THE TASK =>
Transcribe the entries exactly as they stand below, passing over any picture.

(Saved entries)
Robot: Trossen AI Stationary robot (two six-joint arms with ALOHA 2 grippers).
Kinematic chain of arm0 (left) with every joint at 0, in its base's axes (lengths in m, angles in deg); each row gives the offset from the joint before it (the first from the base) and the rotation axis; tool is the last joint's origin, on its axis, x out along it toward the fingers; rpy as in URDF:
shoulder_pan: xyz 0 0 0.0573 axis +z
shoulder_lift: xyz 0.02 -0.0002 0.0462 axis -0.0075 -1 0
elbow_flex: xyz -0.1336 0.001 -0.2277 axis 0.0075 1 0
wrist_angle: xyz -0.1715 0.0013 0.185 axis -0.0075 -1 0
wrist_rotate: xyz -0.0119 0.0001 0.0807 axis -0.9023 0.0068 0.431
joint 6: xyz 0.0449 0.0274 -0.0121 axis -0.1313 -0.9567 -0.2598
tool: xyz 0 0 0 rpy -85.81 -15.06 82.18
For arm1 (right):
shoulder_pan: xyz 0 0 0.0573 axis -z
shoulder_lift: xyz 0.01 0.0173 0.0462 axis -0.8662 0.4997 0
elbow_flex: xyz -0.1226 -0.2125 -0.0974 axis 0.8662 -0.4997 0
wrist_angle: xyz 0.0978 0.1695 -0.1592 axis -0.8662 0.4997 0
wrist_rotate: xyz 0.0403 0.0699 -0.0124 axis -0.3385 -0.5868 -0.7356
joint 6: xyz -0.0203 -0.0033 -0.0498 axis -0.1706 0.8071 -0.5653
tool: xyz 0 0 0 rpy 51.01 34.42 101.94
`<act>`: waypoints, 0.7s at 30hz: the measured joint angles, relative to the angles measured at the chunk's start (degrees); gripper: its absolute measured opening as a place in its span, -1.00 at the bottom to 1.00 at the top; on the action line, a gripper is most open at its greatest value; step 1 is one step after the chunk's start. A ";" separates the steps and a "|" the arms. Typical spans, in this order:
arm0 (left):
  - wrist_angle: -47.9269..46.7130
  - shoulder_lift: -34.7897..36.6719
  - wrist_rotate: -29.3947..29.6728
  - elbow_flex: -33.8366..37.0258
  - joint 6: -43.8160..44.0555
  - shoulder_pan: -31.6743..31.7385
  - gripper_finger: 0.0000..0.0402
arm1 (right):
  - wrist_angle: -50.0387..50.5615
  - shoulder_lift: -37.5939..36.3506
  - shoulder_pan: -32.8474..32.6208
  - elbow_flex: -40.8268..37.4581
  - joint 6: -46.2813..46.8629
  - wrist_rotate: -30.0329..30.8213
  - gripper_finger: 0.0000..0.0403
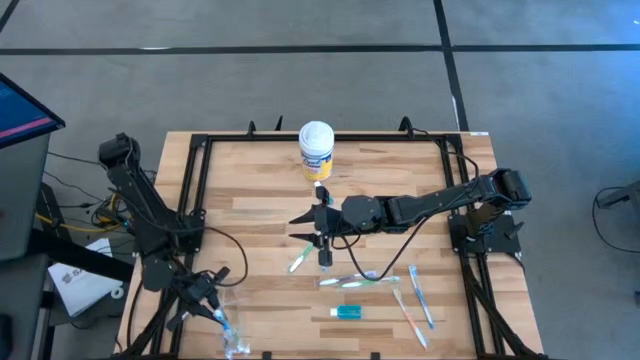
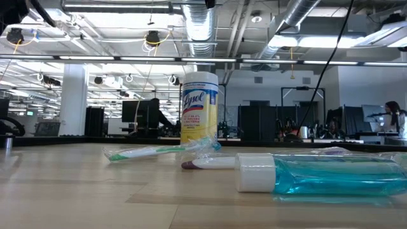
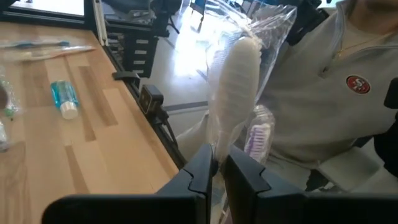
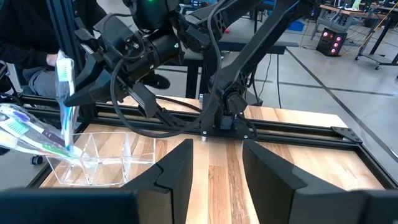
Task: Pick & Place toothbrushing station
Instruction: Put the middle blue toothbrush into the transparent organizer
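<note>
My left gripper [image 1: 220, 316] is at the table's near left corner, shut on a plastic-wrapped toothbrush [image 3: 235, 93] above a clear organizer [image 4: 93, 158]. Other toothbrushes [image 4: 25, 134] lean in that organizer. My right gripper [image 4: 216, 168] hangs open over the table's middle [image 1: 302, 228], with nothing between its fingers. On the table lie a green toothbrush [image 1: 299, 261], several more wrapped toothbrushes [image 1: 360, 281] and a teal toothpaste tube [image 1: 348, 312], each flat on its side. My left gripper pinches the wrapped toothbrush between its two fingers, on the wrapped handle just below the head [image 3: 217, 151]. The brush stands roughly upright, its head [image 4: 64, 65] above the fingers and its lower end [image 4: 70, 140] down at the organizer. Whether that end touches the organizer I cannot tell.
A Lysol wipes canister [image 1: 316, 150] stands at the table's far middle. A black frame [image 1: 190, 190] runs along the table's edges. A person in a grey shirt [image 3: 336, 93] sits just beyond the near left corner. More toothbrushes [image 1: 418, 305] lie near the right edge.
</note>
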 joint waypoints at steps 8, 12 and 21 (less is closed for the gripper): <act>-0.04 -2.04 1.28 0.00 0.01 -0.01 -0.91 | 0.06 0.00 0.02 0.00 0.00 0.00 -0.36; -0.07 -3.15 1.36 0.00 0.01 -0.01 -0.91 | 0.06 0.00 0.04 0.00 -0.01 0.00 -0.36; -0.10 -5.65 1.55 0.00 1.36 0.00 -0.91 | 0.07 0.00 0.07 0.00 -0.02 0.00 -0.37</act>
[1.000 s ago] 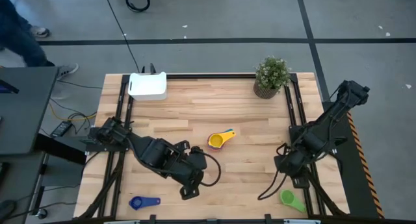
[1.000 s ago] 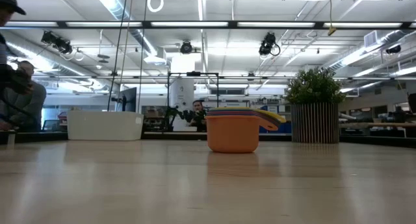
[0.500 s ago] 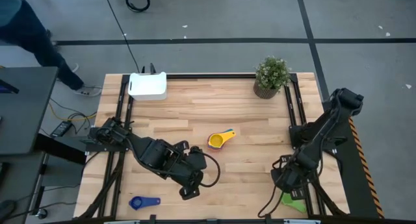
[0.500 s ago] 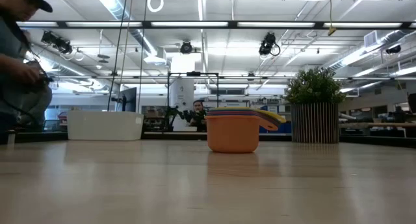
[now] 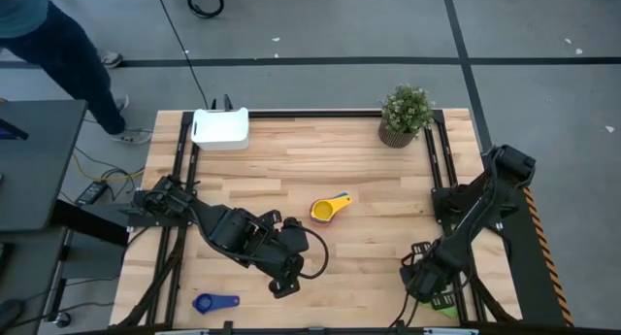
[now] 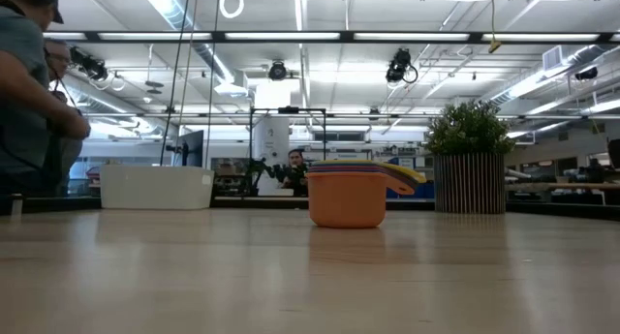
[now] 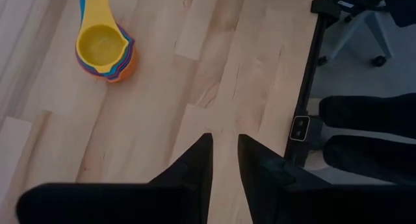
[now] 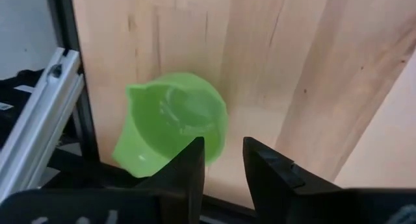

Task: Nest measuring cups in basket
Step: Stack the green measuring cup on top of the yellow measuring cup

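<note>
A stack of nested measuring cups (image 5: pixel 328 209) stands mid-table, orange at the bottom (image 6: pixel 347 200) and yellow on top (image 7: pixel 101 43). A single blue cup (image 5: pixel 215 302) lies by the near edge on the left. The green cup (image 8: pixel 175 120) lies in the near right corner, mostly covered in the high view by my right gripper (image 5: pixel 427 284), which hovers over it, slightly open (image 8: pixel 223 149). My left gripper (image 5: pixel 281 286) waits shut near the near edge (image 7: pixel 225 146). The white basket (image 5: pixel 220 128) sits at the far left corner.
A potted plant (image 5: pixel 405 114) stands at the far right corner. Black frame rails run along both table sides (image 8: pixel 62 94), close beside the green cup. Bare wood lies between the stack and the basket. A person (image 6: pixel 29 92) stands beyond the far left corner.
My right arm has swung toward the near edge and come down over the green cup in the near right corner, covering most of it in the high view. The left arm and all cups have kept still. The person beyond the table's far left has moved about.
</note>
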`<state>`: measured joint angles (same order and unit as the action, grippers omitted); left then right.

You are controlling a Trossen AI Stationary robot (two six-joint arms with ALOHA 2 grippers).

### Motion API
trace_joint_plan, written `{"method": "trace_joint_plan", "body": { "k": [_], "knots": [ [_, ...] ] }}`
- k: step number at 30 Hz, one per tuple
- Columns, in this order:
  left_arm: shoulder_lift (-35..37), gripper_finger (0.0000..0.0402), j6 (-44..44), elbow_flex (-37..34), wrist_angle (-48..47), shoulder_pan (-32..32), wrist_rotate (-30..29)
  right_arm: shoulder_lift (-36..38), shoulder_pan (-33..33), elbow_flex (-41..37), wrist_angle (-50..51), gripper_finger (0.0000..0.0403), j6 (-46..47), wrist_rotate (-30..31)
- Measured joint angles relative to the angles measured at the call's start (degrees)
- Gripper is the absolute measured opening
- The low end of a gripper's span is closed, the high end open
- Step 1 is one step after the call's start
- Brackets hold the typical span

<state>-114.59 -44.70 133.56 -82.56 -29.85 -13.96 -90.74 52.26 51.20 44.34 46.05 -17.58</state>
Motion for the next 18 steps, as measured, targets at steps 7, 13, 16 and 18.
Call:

SOLUTION FOR THIS PROBLEM =>
Robot: Trossen AI Stationary robot (two six-joint arms with ALOHA 2 grippers).
Kinematic chain of arm0 (left) with every joint at 0, in its base's axes (lengths in m, angles in deg); each row gives the offset from the joint before it (the first from the base) and the rotation axis; tool is the last joint's origin, on its axis, x out along it toward the fingers; rpy as in URDF:
shoulder_pan: xyz 0 0 0.0573 axis +z
shoulder_lift: xyz 0.02 -0.0002 0.0462 axis -0.0075 -1 0
elbow_flex: xyz -0.1336 0.001 -0.2277 axis 0.0075 1 0
wrist_angle: xyz -0.1715 0.0013 0.185 axis -0.0075 -1 0
wrist_rotate: xyz -0.0119 0.0001 0.0807 axis -0.9023 0.0068 0.431
joint 6: xyz 0.0449 0.0274 -0.0121 axis -0.1313 -0.9567 -0.2598
tool: xyz 0 0 0 rpy -85.81 -15.06 82.18
For arm1 (right):
shoulder_pan: xyz 0 0 0.0573 axis -z
shoulder_lift: xyz 0.01 0.0173 0.0462 axis -0.8662 0.4997 0
elbow_flex: xyz -0.1226 -0.2125 -0.0974 axis 0.8662 -0.4997 0
wrist_angle: xyz 0.0978 0.1695 -0.1592 axis -0.8662 0.4997 0
wrist_rotate: xyz 0.0403 0.0699 -0.0124 axis -0.3385 -0.5868 -0.7356
joint 6: xyz -0.0203 -0.0033 -0.0498 axis -0.1706 0.8071 -0.5653
tool: xyz 0 0 0 rpy 51.01 34.42 101.94
`<act>`: waypoints, 0.7s at 30hz: the measured joint angles, relative to the angles measured at the chunk's start (degrees); gripper: its absolute measured opening as a place in its span, -1.00 at the bottom to 1.00 at the top; on the action line, a gripper is most open at its greatest value; step 1 is one step after the chunk's start. A ";" separates the steps and a "|" the arms. Typical spans, in this order:
arm0 (left):
  - wrist_angle: -47.9269..46.7130
  - shoulder_lift: -34.7897..36.6719
  - wrist_rotate: -29.3947..29.6728
  - elbow_flex: -33.8366..37.0258
  - joint 6: -43.8160..44.0555
  - shoulder_pan: -31.6743..31.7385
  - gripper_finger: 0.0000..0.0402
arm1 (right):
  - wrist_angle: -50.0387..50.5615
  - shoulder_lift: -37.5939..36.3506
  - shoulder_pan: -32.8474..32.6208
  - elbow_flex: -40.8268..37.4581
  - joint 6: -46.2813..46.8629
  - wrist_rotate: -30.0329..30.8213
  - gripper_finger: 0.0000..0.0403
Task: Pick & Place toothbrushing station
Instruction: Put the middle blue toothbrush into the transparent organizer
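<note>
My left gripper [image 1: 220, 316] is at the table's near left corner, shut on a plastic-wrapped toothbrush [image 3: 235, 93] above a clear organizer [image 4: 93, 158]. Other toothbrushes [image 4: 25, 134] lean in that organizer. My right gripper [image 4: 216, 168] hangs open over the table's middle [image 1: 302, 228], with nothing between its fingers. On the table lie a green toothbrush [image 1: 299, 261], several more wrapped toothbrushes [image 1: 360, 281] and a teal toothpaste tube [image 1: 348, 312], each flat on its side. My left gripper pinches the wrapped toothbrush between its two fingers, on the wrapped handle just below the head [image 3: 217, 151]. The brush stands roughly upright, its head [image 4: 64, 65] above the fingers and its lower end [image 4: 70, 140] down at the organizer. Whether that end touches the organizer I cannot tell.
A Lysol wipes canister [image 1: 316, 150] stands at the table's far middle. A black frame [image 1: 190, 190] runs along the table's edges. A person in a grey shirt [image 3: 336, 93] sits just beyond the near left corner. More toothbrushes [image 1: 418, 305] lie near the right edge.
</note>
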 joint waypoints at steps 8, 12 and 21 (less is closed for the gripper): <act>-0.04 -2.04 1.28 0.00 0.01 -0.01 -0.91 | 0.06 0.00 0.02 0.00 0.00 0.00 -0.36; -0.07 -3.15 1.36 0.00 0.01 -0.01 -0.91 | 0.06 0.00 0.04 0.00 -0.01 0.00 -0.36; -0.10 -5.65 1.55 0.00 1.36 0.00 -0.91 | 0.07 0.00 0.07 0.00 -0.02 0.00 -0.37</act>
[1.000 s ago] 
[1.000 s ago] 
[0.500 s ago] 
[0.500 s ago] 
[now] 
[now] 
[now] 
[now] 

Task: Nest measuring cups in basket
Step: Stack the green measuring cup on top of the yellow measuring cup

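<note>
A stack of nested measuring cups (image 5: pixel 328 209) stands mid-table, orange at the bottom (image 6: pixel 347 200) and yellow on top (image 7: pixel 101 43). A single blue cup (image 5: pixel 215 302) lies by the near edge on the left. The green cup (image 8: pixel 175 120) lies in the near right corner, mostly covered in the high view by my right gripper (image 5: pixel 427 284), which hovers over it, slightly open (image 8: pixel 223 149). My left gripper (image 5: pixel 281 286) waits shut near the near edge (image 7: pixel 225 146). The white basket (image 5: pixel 220 128) sits at the far left corner.
A potted plant (image 5: pixel 405 114) stands at the far right corner. Black frame rails run along both table sides (image 8: pixel 62 94), close beside the green cup. Bare wood lies between the stack and the basket. A person (image 6: pixel 29 92) stands beyond the far left corner.
My right arm has swung toward the near edge and come down over the green cup in the near right corner, covering most of it in the high view. The left arm and all cups have kept still. The person beyond the table's far left has moved about.
</note>
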`<state>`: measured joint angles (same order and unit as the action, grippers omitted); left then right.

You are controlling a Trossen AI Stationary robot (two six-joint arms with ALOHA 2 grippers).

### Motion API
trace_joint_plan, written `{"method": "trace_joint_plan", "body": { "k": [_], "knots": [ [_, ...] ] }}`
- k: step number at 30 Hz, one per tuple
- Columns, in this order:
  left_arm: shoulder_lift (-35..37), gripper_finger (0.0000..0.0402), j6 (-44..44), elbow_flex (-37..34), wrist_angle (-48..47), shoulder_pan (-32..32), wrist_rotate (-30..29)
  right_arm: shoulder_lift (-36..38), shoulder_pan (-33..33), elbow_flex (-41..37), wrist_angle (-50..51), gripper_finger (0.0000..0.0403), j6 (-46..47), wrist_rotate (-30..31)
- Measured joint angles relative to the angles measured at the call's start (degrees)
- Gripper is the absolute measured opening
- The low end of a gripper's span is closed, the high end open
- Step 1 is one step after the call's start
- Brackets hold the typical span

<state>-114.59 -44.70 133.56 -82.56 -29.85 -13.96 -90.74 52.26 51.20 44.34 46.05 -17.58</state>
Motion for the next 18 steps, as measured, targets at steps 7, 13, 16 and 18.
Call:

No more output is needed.